-- Opening Marker --

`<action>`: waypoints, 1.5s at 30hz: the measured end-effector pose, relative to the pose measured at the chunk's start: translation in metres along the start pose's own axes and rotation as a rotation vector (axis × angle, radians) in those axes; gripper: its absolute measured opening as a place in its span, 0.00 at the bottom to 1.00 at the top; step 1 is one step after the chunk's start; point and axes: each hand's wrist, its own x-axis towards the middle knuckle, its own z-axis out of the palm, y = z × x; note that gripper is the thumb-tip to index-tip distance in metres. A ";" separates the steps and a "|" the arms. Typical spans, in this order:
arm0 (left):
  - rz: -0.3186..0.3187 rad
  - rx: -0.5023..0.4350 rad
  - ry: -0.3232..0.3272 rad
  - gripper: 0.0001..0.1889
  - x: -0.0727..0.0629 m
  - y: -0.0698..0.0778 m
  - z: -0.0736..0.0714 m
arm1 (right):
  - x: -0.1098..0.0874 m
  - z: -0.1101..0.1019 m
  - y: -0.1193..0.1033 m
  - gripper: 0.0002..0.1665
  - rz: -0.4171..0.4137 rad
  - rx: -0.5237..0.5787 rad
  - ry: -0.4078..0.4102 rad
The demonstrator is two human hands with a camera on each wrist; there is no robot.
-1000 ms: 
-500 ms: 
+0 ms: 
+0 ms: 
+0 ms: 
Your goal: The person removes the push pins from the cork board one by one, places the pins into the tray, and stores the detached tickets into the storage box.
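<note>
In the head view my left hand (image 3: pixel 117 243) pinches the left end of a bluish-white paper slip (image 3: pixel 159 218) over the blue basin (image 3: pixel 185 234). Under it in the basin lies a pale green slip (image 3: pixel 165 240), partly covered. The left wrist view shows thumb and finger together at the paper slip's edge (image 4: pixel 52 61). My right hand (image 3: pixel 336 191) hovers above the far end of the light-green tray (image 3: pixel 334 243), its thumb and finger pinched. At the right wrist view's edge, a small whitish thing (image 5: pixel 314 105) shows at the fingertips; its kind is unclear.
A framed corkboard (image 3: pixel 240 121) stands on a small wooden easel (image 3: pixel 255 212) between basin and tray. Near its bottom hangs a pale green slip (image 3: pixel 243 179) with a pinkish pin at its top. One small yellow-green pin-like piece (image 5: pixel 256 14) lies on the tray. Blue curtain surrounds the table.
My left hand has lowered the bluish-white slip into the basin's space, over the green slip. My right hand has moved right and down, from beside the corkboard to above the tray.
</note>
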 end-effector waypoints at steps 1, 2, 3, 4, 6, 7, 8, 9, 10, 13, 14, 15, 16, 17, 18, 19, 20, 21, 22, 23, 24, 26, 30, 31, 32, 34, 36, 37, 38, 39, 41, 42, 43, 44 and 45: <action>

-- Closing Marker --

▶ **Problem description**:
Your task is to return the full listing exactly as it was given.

▶ **Written solution**:
`<action>`: waypoints, 1.5s at 30hz: the measured end-effector pose, relative to the pose measured at the chunk's start: translation in metres along the start pose's own axes and rotation as a rotation vector (axis × angle, radians) in those axes; gripper: its absolute measured opening as a place in its span, 0.00 at the bottom to 1.00 at the top; step 1 is one step after the chunk's start; point and axes: each hand's wrist, its own x-axis towards the middle knuckle, its own z-axis out of the palm, y = z × x; note that gripper is the thumb-tip to index-tip distance in metres. A ";" separates the steps and a "|" the arms. Typical spans, in this order:
arm0 (left):
  - rz: -0.3186..0.3187 rad
  - rx: -0.5023..0.4350 rad
  - ry: -0.3232..0.3272 rad
  - gripper: 0.0001..0.1889
  - x: -0.0727..0.0629 m
  - y: -0.0698..0.0778 m
  - z: -0.0736..0.0714 m
arm1 (right):
  - x: -0.1098..0.0874 m
  - z: -0.1101..0.1019 m
  - y: -0.1193..0.1033 m
  - gripper: 0.0002..0.1665
  - rz: -0.4171..0.4137 rad
  - rx: -0.5237..0.5787 rad
  - ry: -0.4078..0.4102 rad
The demonstrator is two human hands with a camera on each wrist; there is no robot.
-1000 ms: 
-500 ms: 
+0 ms: 
+0 ms: 
+0 ms: 
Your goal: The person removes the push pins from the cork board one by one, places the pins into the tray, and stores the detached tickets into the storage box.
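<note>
In the head view my left hand (image 3: pixel 117 243) pinches the left end of a bluish-white paper slip (image 3: pixel 159 218) over the blue basin (image 3: pixel 185 234). Under it in the basin lies a pale green slip (image 3: pixel 165 240), partly covered. The left wrist view shows thumb and finger together at the paper slip's edge (image 4: pixel 52 61). My right hand (image 3: pixel 336 191) hovers above the far end of the light-green tray (image 3: pixel 334 243), its thumb and finger pinched. At the right wrist view's edge, a small whitish thing (image 5: pixel 314 105) shows at the fingertips; its kind is unclear.
A framed corkboard (image 3: pixel 240 121) stands on a small wooden easel (image 3: pixel 255 212) between basin and tray. Near its bottom hangs a pale green slip (image 3: pixel 243 179) with a pinkish pin at its top. One small yellow-green pin-like piece (image 5: pixel 256 14) lies on the tray. Blue curtain surrounds the table.
My left hand has lowered the bluish-white slip into the basin's space, over the green slip. My right hand has moved right and down, from beside the corkboard to above the tray.
</note>
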 end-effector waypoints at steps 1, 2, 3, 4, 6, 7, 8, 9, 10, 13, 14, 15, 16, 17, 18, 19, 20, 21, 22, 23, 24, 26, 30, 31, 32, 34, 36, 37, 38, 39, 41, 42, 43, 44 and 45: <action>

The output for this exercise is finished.